Luci e ombre del Cristallo (Luglio/Novembre 2004 - marzo/maggio 2006)
Così, Severus Piton aprì completamente il suo cuore, facendo emergere lentamente tutto l’agghiacciante orrore confinato nei suoi ricordi, le tremende colpe, i profondi rimorsi.
La sua voce fluiva in un lento e roco sussurro, mentre le immagini scorrevano dolorosamente nella sua mente, del tutto aperta agli occhi penetranti di Crystal.
Un tempo aveva creduto di poter dimenticare, ma poi aveva capito che non sarebbe mai stato realmente possibile: così aveva chiuso il suo intollerabile passato in un posto segreto del suo cuore, nell’attesa di poterlo un giorno accettare come parte integrante di sé.
Ma non ci era mai riuscito.
Non aveva mai raccontato a nessuno i crimini che aveva commesso, le atrocità alle quali aveva assistito. Solo Silente, in parte, conosceva il suo passato.
Non aveva mai ammesso, neppure con se stesso, l’infinita disperazione né l’allucinante terrore che in quei giorni tremendi lo avevano attanagliato senza mai lasciarlo, neppure per un breve istante. Erano trascorsi ormai oltre sedici anni, ma sentiva ancora l’odore acre del sangue sulle sue mani.
Parlava sommessamente, guardando fisso davanti a sé la parete nera della grotta, mentre il dolore si aggrovigliava in lui, saliva sempre più su per erompere infine nelle sue parole… tremende.
Mentre il suo passato colmava di tenebre l’oscurità della caverna, Severus chiuse gli occhi e strinse a sé Crystal in un abbraccio protettivo, quasi a difenderla dall’orrore che aveva di se stesso.
Raccontò che, alla fine, era tornato da Silente e si era sforzato di dimenticare, senza poterci mai riuscire. Aveva cercato in ogni modo di espiare le sue colpe, rischiando ogni giorno la vita e sperando solo di incontrare la morte.
Poi Voldemort era scomparso e lui aveva provato a tornare a vivere: aveva cercato di accettare i suoi errori, di perdonarsi. Aveva impiegato anni, senza mai realmente riuscirci, poi si era reso conto che il tempo era passato, inesorabile, cancellando le sue speranze: era troppo tardi per tornare a vivere ed essere felice.
Si era ritrovato imprigionato in un ruolo che altri gli avevano assegnato, il viso coperto da una maschera di pietra che altre mani avevano assurdamente scolpito.

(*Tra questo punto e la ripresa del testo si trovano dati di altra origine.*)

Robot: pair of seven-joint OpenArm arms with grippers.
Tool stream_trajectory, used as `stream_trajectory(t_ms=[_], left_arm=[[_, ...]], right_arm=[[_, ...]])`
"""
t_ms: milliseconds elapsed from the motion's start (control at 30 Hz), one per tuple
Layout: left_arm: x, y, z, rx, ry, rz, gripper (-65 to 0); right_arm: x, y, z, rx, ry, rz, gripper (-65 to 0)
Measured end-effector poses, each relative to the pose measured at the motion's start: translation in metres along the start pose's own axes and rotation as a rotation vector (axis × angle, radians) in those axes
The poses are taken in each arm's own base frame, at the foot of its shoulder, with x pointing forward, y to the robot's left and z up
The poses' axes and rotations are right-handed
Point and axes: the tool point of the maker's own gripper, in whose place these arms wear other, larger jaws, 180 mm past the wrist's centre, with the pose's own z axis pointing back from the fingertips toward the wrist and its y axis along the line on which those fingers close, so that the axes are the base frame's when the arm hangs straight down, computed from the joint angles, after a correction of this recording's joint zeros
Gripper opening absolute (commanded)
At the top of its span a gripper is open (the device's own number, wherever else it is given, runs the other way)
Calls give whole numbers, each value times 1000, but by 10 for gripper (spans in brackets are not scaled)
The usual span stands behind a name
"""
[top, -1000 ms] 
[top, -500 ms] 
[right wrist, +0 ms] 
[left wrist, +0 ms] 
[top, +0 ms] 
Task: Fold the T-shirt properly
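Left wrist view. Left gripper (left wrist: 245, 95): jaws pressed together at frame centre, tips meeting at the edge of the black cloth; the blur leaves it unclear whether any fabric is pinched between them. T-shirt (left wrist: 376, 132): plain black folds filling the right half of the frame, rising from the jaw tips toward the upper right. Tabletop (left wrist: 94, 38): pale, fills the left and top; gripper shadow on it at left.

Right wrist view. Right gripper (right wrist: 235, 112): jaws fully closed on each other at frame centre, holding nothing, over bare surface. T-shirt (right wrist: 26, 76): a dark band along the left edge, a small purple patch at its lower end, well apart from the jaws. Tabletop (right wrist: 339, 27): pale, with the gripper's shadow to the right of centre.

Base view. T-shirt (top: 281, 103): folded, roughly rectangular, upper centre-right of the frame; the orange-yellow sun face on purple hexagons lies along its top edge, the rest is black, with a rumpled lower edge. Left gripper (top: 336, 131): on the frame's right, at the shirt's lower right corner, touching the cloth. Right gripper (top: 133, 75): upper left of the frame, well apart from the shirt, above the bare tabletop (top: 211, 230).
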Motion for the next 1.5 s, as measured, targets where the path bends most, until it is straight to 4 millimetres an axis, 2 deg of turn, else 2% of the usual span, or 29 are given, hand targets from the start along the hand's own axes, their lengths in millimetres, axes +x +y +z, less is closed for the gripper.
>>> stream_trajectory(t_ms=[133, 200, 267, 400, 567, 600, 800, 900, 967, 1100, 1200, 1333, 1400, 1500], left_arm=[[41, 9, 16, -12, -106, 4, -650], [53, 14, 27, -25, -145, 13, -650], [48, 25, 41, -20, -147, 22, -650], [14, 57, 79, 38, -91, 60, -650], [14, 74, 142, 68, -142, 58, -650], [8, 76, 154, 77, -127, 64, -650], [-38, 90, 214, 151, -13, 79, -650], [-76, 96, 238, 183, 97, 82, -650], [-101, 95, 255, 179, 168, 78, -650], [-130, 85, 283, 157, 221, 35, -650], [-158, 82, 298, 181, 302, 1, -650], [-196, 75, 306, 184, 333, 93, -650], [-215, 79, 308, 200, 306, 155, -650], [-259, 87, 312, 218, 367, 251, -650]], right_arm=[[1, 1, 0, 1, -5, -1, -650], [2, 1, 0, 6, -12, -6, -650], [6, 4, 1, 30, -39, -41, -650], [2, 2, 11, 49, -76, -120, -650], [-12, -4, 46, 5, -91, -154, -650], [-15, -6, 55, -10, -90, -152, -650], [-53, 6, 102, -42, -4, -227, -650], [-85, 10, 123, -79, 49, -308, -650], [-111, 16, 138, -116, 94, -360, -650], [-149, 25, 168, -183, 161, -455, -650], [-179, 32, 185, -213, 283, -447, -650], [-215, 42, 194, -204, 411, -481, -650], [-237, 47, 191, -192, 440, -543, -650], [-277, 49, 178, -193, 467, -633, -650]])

Non era più riuscito a liberarsi: forse aveva avuto paura, forse non riteneva di meritarselo, ma non aveva voluto fuggire da quella comoda prigione che lo isolava dal mondo.
Ma, giorno dopo giorno, quella prigionia era diventata sempre più dura ed insostenibile e, al tempo stesso, sempre più difficile da sfuggire.
Quando poi, forse, aveva sentito in sé la forza per rompere quelle catene, la sua coscienza glielo aveva impedito e le parole di Silente, che ripeteva che Voldemort sarebbe un giorno tornato, avevano preso a risuonare ossessive nella sua mente. Così, l’attesa del ritorno dell’Oscuro Signore l’aveva di nuovo ricacciato nel suo gelido sotterraneo, privo di vita e di amore.